The data must be transcribed exactly, with no line missing.

*** Block opens ***

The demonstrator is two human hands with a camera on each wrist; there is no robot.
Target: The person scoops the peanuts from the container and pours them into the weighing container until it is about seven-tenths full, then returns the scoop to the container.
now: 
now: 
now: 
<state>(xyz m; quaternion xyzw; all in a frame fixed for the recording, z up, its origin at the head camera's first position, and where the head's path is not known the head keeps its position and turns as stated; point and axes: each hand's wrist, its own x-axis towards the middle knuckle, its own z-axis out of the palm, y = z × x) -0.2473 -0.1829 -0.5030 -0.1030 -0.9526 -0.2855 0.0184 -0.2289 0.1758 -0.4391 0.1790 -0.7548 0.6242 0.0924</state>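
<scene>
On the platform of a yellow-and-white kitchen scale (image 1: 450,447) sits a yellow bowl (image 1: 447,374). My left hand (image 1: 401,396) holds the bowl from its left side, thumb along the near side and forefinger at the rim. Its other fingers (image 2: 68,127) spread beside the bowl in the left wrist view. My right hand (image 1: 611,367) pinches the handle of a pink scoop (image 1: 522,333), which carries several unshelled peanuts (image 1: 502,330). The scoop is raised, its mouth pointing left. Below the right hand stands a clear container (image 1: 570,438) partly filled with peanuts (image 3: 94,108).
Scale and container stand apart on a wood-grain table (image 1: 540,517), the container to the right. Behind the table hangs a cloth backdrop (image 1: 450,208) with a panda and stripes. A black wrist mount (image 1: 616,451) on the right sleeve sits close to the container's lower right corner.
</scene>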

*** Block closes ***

*Solution*.
The demonstrator is two human hands with a camera on each wrist; there is no robot.
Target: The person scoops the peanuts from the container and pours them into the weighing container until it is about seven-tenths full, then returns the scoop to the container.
now: 
now: 
now: 
<state>(xyz m; quaternion xyzw; all in a frame fixed for the recording, z up, its origin at the head camera's first position, and where the head's path is not known the head keeps its position and turns as stated; point and axes: each hand's wrist, its own x-axis towards the middle knuckle, its own z-axis out of the palm, y = z × x) -0.2473 -0.1829 -0.5030 -0.1030 -0.9526 -0.2855 0.0184 -0.2289 0.1758 -0.4391 0.1790 -0.7548 0.6242 0.0924</state>
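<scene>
On the platform of a yellow-and-white kitchen scale (image 1: 450,447) sits a yellow bowl (image 1: 447,374). My left hand (image 1: 401,396) holds the bowl from its left side, thumb along the near side and forefinger at the rim. Its other fingers (image 2: 68,127) spread beside the bowl in the left wrist view. My right hand (image 1: 611,367) pinches the handle of a pink scoop (image 1: 522,333), which carries several unshelled peanuts (image 1: 502,330). The scoop is raised, its mouth pointing left. Below the right hand stands a clear container (image 1: 570,438) partly filled with peanuts (image 3: 94,108).
Scale and container stand apart on a wood-grain table (image 1: 540,517), the container to the right. Behind the table hangs a cloth backdrop (image 1: 450,208) with a panda and stripes. A black wrist mount (image 1: 616,451) on the right sleeve sits close to the container's lower right corner.
</scene>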

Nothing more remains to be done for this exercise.